→ WORK ITEM:
What is the number of lines in the following data that contain "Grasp"? Answer with the number alone.

START SUPPLIED DATA

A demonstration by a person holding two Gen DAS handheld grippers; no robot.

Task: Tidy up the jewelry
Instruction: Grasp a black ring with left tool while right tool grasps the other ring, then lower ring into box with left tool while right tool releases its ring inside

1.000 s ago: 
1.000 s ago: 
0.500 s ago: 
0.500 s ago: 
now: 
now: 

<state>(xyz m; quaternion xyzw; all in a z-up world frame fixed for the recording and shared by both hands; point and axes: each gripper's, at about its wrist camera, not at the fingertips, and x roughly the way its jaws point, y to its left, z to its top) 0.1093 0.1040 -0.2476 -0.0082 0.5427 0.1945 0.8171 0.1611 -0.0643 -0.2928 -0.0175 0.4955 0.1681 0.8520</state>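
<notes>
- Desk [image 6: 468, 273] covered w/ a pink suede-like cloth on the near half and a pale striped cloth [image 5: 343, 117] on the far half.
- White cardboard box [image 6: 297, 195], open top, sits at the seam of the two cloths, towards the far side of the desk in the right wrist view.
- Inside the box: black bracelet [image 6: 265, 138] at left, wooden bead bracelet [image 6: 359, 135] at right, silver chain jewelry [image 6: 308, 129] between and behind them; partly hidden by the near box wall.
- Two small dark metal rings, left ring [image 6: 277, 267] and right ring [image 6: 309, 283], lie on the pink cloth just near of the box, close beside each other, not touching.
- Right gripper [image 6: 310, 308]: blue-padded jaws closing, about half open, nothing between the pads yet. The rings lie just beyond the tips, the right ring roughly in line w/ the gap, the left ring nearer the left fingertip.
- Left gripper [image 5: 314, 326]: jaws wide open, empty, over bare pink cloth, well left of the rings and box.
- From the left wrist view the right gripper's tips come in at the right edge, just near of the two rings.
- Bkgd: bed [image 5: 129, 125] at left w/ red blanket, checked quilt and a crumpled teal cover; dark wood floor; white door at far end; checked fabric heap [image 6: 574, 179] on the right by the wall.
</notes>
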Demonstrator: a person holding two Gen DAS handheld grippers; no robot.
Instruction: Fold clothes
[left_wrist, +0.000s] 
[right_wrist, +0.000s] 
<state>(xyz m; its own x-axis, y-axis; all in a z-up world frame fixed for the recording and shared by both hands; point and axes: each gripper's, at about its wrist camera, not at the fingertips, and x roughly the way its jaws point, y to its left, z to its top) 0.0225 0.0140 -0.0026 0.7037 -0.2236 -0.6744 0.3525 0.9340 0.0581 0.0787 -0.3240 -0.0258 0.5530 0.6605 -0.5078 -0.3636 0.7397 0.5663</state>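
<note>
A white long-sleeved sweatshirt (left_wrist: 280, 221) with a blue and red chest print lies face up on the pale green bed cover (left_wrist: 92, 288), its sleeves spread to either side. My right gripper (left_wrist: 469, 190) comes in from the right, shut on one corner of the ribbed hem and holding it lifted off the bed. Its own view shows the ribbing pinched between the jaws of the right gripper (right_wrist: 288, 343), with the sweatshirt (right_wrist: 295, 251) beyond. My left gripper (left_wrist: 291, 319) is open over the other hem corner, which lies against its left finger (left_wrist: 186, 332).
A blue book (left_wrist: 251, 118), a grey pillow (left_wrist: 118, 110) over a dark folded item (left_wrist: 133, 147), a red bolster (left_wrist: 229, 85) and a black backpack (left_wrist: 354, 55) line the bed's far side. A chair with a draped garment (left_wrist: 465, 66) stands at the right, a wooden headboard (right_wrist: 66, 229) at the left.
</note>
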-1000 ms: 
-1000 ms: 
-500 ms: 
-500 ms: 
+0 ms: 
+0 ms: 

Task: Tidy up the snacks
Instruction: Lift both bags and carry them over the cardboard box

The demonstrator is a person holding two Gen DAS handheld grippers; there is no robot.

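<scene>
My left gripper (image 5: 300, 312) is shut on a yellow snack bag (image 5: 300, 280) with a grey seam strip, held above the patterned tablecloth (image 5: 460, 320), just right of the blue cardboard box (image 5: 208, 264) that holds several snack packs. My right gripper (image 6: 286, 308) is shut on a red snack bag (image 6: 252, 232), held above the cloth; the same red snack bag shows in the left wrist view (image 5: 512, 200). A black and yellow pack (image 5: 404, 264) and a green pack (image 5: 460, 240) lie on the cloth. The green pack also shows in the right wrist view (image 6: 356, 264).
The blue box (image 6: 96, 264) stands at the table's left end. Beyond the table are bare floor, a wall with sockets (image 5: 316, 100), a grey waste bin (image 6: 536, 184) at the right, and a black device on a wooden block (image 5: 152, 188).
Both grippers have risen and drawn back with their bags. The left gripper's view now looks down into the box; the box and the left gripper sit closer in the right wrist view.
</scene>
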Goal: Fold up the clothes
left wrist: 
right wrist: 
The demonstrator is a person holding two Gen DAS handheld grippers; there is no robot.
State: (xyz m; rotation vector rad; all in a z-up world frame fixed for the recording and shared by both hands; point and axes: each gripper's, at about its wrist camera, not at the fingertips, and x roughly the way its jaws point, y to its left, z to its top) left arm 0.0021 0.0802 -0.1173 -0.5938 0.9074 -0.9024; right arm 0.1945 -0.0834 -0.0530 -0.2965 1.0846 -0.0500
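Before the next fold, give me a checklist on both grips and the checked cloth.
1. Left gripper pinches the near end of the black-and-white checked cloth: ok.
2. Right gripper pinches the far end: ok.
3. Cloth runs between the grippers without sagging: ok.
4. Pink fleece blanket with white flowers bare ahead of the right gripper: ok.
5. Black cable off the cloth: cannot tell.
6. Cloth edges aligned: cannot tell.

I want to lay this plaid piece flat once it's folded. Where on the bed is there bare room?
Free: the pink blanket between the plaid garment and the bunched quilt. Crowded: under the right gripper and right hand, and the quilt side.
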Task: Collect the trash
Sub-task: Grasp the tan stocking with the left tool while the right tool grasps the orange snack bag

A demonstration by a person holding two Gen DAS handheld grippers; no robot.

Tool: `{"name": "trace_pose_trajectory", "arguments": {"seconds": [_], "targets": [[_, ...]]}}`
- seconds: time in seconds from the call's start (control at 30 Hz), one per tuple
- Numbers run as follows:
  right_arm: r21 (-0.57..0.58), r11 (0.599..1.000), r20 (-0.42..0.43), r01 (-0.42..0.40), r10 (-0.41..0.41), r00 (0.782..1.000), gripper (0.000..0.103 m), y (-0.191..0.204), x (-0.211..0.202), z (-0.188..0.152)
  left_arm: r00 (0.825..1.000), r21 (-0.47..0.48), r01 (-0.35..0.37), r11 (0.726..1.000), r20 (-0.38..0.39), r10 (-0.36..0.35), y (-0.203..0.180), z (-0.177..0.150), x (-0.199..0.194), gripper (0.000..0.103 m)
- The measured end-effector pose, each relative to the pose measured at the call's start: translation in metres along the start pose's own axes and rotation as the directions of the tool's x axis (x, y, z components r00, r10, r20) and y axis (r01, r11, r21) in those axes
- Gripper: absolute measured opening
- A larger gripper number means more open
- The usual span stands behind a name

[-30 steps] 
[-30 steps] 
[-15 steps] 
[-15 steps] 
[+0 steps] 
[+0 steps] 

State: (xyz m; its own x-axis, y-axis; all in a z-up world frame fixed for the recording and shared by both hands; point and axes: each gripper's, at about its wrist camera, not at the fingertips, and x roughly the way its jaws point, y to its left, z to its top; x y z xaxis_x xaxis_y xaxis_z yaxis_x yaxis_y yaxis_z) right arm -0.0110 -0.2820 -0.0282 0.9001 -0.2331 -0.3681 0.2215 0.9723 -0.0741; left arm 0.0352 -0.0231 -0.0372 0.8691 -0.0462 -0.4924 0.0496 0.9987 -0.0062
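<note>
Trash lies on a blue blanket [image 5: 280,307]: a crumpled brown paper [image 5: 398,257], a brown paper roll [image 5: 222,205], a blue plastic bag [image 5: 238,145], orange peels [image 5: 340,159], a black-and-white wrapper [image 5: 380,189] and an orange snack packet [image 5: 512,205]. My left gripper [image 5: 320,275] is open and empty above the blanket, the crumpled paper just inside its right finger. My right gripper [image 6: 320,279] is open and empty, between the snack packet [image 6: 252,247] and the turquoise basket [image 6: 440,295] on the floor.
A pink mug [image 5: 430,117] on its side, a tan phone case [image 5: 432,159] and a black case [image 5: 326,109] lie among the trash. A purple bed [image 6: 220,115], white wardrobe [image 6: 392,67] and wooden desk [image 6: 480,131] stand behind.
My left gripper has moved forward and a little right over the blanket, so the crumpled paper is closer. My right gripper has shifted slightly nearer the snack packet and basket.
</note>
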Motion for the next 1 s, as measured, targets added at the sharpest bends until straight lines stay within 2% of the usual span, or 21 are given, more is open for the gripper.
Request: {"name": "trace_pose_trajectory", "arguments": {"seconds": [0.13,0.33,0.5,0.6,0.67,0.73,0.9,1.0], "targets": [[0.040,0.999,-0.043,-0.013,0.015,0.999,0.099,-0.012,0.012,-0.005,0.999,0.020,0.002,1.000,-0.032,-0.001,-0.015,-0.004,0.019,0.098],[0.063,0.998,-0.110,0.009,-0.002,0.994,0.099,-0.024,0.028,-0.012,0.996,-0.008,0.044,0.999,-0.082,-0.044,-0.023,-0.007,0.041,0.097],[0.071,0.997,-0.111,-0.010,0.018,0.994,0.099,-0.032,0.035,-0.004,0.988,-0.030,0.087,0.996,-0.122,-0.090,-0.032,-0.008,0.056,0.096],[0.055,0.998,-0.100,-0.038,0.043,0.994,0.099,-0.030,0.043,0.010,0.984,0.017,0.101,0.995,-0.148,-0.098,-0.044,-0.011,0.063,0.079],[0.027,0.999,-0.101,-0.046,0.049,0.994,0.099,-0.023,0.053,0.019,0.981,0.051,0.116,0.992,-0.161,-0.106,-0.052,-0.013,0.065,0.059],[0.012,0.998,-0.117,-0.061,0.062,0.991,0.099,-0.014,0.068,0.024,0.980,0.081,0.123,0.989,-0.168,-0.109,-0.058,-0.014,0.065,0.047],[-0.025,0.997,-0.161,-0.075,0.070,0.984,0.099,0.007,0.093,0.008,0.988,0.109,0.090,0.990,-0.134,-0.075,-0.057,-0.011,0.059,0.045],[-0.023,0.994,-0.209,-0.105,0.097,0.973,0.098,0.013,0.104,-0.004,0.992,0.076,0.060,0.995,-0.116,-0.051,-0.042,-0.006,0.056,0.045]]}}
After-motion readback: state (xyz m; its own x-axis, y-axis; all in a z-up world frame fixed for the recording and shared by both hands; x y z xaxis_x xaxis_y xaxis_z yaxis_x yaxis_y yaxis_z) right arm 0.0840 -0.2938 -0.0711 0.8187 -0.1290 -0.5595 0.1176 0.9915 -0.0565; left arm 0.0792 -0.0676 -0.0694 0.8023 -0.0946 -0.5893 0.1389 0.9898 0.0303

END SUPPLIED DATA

→ WRITTEN RESPONSE:
2